E, depois, mais Darcy Ribeiro:
"E esses negros não podiam falar um com o outro, veja esse desafio como é tremendo. Eles vinham de povos diferentes. Então, o único modo de um negro falar com o outro era aprender a língua do capataz, que nunca quis ensinar português. Milagrosamente, genialmente esses negros aprenderam a falar português.

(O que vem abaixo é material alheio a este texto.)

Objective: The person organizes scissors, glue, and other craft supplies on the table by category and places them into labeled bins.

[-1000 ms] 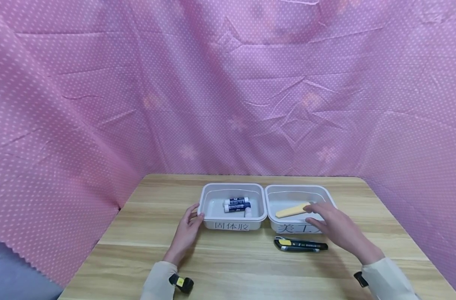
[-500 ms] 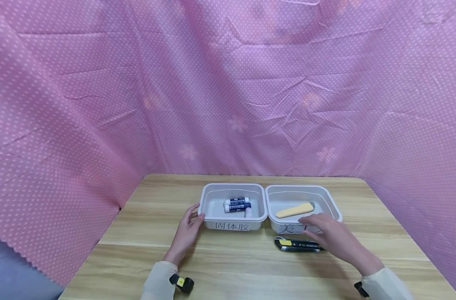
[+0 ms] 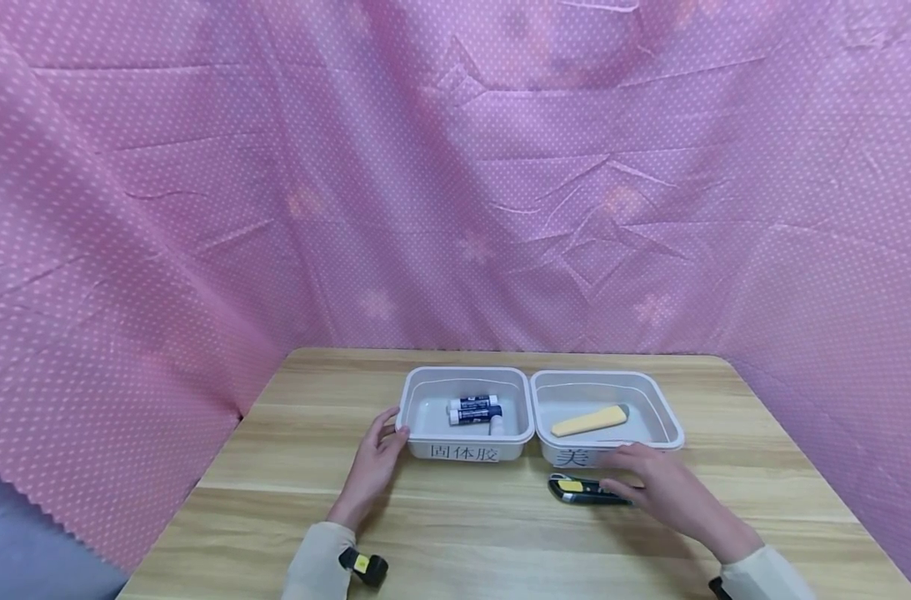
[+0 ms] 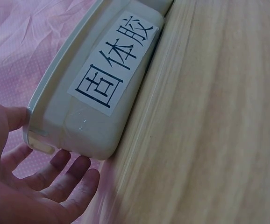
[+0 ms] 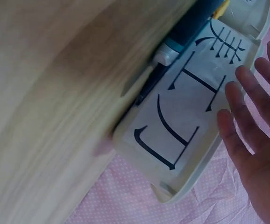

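Observation:
My left hand point(image 3: 371, 471) grips the left front corner of a white plastic box point(image 3: 518, 450), its thumb at the rim and its fingers along the side. Glue sticks point(image 3: 474, 414) lie in that box. My right hand point(image 3: 668, 487) is held above a black and yellow utility knife point(image 3: 586, 490) on the table, its fingers apart and holding nothing. In the right wrist view these fingers spread beside the second white box point(image 5: 191, 172), and the utility knife point(image 5: 191, 30) lies along its labelled front. A yellow utility knife point(image 3: 590, 420) rests inside the second box point(image 3: 680, 433).
Both boxes stand side by side on a wooden table point(image 3: 470, 542), each with a paper label in front. A pink dotted cloth point(image 3: 455, 183) hangs behind and at both sides of the table.
My right hand has drawn back from the second box, leaving the yellow utility knife in it, and come down over the black one. The left hand has stayed in place.

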Demonstrator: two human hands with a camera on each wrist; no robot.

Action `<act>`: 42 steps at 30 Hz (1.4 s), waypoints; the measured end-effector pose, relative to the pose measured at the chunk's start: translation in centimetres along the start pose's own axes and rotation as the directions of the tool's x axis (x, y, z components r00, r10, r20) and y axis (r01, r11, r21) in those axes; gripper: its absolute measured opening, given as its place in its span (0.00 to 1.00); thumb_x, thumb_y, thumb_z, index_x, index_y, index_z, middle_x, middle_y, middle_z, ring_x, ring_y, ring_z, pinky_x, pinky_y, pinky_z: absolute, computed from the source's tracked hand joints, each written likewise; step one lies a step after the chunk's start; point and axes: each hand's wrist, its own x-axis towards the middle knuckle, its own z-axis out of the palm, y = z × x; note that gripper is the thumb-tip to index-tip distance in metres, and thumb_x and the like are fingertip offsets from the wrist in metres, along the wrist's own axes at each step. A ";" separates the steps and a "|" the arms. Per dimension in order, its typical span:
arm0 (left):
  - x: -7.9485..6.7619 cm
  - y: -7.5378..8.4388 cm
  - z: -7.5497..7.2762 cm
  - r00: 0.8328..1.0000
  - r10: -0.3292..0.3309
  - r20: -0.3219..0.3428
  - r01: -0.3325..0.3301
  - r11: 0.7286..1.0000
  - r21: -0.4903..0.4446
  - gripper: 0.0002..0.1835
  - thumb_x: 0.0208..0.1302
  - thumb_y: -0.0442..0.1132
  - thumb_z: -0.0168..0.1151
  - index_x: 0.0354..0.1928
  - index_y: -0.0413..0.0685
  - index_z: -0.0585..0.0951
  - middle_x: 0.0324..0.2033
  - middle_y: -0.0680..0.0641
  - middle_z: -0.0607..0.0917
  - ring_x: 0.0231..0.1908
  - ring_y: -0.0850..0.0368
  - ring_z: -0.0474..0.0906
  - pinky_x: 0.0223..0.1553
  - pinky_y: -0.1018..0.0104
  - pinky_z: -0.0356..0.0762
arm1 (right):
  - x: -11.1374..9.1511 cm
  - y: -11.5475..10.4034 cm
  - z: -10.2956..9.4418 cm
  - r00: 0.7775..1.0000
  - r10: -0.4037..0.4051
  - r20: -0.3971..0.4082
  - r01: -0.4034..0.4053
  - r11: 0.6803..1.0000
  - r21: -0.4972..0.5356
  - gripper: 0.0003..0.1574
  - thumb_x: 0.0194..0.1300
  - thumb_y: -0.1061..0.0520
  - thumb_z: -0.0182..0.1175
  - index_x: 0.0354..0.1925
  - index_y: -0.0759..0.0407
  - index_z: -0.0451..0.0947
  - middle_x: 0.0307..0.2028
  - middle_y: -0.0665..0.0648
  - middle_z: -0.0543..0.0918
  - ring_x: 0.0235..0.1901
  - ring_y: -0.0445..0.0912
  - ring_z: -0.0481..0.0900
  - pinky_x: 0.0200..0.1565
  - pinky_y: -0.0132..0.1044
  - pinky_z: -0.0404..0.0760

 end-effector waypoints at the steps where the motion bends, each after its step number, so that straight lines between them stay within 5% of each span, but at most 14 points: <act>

Quem difundiu o português foi o negro, que se concentrou na área da costa de produção do açúcar e na área do ouro... Mas preste atenção: com os negros escravos vinham as molecas de 12 anos, bonitinhas. Uma moleca daquelas custava o preço de dois ou três escravos de trabalho. E os donos de escravos queriam muito comprar, e os capatazes também. Comprar uma moleca pra sacanagem. Mas essas molecas pariam filhos, e quem era o filho? Era como o filho da índia. Ele não era africano, visivelmente. Ele não era índio. Quem era ele ? Ele também era um "zé ninguém" procurando saber o que era. Ele só encontraria uma identidade no dia em que se definisse o que é o brasileiro."
E mais Darcy Ribeiro, já chegando aos nossos dias:
"Esse país tomou conta de si pela primeira vez num movimento fantástico – a Inconfidência Mineira. (...) Tiradentes foi esse herói nacional fantástico, um homem sábio, engenheiro que fez o serviço de águas do Rio de Janeiro, que fez o planejamento dos portos do Rio... e que conspirou na Europa, em Portugal e conspirou com os norte-americanos também. Era um intelectual que lia, conhecia a constituição americana e queria fazer uma república. Era respeitado pelos magistrados, pelos coronéis militares, pelos poetas, por aquele grupo atípico de Minas que quis criar uma República Brasileira, criar um Brasil e criar brasileiros, dando dignidade. Mas os portuguesas abafaram isto tão bem que continuou soterrada a idéia de liberdade e de autonomia do Brasil... "
"A herança maldita"
"Todos nós, brasileiros, somos carne da carne daqueles pretos e índios supliciados. Como descendentes de escravos e de senhores de escravos seremos sempre marcados pelo exercício da brutalidade sobre aqueles homens, mulheres e crianças. Esta é a mais terrível de nossas heranças."
"Conter os possessos"
"Mas nossa crescente indignação contra esta herança maldita nos dará forças para, amanhã, conter os possessos e criar aqui, neste país, uma sociedade solidária".
É isso.

Para continuar o processo de sair do transe, com mapas confiáveis do passado e do futuro, é olharmos para nós mesmos e nos reconhecermos, afinal, vistos com nossos próprios olhos. Para isso, temos de aprender a rejeitar todas as leituras e interpretações que nos descrevam como "peru bêbado", como "sapo barbudo", como "analfabetos", como "incompetentes" etc. Para tanto, é preciso aprender a rejeitar TODOS os discursos da tucanaria. Se não havia 'sociólogos' em "Terra em Transe", é porque NENHUMA 'sociologia' é indispensável para que nós nos vejamos a nós mesmos. Na dúvida, chute canela de sociólogo uspeano. Melhor chutar canelas do que não se entenda, do que fazer reverências ao que não se entenda. É a lei da selva do zé-ninguém.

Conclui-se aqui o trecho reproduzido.